National Sanitation Day: Let’s make it work this time
President John Dramani Mahama last Saturday relaunched the National Sanitation Day, renewing a call for citizens to take ownership of the environment. Under the government’s ‘’Clean up Ghana” agenda, the exercise is intended to nurture responsibility, improve public health and enhance the aesthetics of our towns and cities.
The initiative is not new as it was first introduced in September 2014 under the leadership of then Local Government Minister Julius Debrah, it mobilised Ghanaians on the first Saturday of each month to clean their surroundings.
Sadly, momentum ebbed after 2017 and its revival presents another chance, but only if we refuse to repeat the missteps of the past. Ideally, a nation should not require a designated day to clear filth it creates.
Cleanliness must be a daily practice just as the President emphasised. Indeed the success or failure of the programme depends on all of us, regardless of politics or social status. Far too many well-intentioned national efforts collapse because of needless partisanship.
Our three major faith traditions, Christianity, Islam and African Traditional Religion uphold cleanliness. “You cannot be a godly person if you live in filth,” the President rightly reminded us.
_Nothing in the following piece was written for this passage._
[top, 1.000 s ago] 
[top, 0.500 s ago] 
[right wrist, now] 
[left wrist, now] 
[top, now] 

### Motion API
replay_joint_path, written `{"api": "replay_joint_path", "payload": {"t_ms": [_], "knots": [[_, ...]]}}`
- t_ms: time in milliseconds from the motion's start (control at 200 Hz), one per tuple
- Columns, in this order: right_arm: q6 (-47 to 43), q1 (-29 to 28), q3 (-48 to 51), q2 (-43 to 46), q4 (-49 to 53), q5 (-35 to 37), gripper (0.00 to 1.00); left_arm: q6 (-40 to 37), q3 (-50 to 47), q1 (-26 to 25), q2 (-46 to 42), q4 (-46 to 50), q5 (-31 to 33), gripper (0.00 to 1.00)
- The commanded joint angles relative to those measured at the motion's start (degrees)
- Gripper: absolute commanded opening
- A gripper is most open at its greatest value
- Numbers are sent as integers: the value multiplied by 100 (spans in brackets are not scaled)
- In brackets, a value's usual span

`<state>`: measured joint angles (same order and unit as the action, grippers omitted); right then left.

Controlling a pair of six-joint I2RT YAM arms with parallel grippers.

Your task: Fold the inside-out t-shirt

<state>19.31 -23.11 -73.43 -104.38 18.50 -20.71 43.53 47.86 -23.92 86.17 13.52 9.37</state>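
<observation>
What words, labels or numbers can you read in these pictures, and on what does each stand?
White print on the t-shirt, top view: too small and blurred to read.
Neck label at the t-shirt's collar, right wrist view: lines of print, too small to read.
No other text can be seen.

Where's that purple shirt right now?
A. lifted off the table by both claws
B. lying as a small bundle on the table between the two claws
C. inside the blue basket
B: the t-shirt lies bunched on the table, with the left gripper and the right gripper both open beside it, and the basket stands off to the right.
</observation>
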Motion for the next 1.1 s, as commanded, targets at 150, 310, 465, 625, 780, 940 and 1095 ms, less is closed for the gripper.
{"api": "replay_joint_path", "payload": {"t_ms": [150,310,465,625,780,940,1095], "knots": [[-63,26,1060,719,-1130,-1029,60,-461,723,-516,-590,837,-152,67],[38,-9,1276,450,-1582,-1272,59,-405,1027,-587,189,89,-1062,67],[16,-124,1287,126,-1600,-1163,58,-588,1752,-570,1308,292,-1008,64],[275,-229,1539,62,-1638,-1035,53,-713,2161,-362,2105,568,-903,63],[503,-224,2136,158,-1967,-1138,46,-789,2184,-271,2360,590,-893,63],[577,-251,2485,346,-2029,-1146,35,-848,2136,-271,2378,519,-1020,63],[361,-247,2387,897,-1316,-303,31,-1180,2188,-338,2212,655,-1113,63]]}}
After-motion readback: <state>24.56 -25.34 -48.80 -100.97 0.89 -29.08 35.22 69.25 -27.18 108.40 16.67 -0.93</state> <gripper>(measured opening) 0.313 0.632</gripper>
Yet we continue to see refuse tossed into drains, indiscriminate dumping during rains, polluted water bodies and degraded lands. Such habits are reckless and self-defeating. Examples abound elsewhere.
In Singapore, dropping even a chewing gum attracts instant sanction, not because its people are superior but because laws are enforced and citizens are conscious of their environment. Ghana must show similar resolve.
We welcome the President’s commitment to inculcate good habits in the young. Proverbs 22:6 reminds us that if we “train a child in the way he should go,” he will not depart from it.
Early, sustained environmental education is vital if we are to change attitudes permanently. In the interim, metropolitan, municipal and district assemblies must rigorously enforce their bylaws against littering.
Courts must apply sanctions without fear or favour to create deterrence while government too, must ensure that waste gathered during clean-ups is promptly collected and provide adequate bins at strategic points to eliminate excuses for dumping.
To our political class, environmental health knows no colour. Cholera, diarrhoea and typhoid strike without regard for party card. On sanitation, unity is the only sensible option.
The Ghanaian Times urges every citizen to see the National Sanitation Day not as a ritual but as a reflection of civic duty. If we truly desire a cleaner, healthier and sustainable Ghana, we must make cleanliness an everyday ethic, not an afterthought.
This time, let us make it work for ourselves and for generations to come.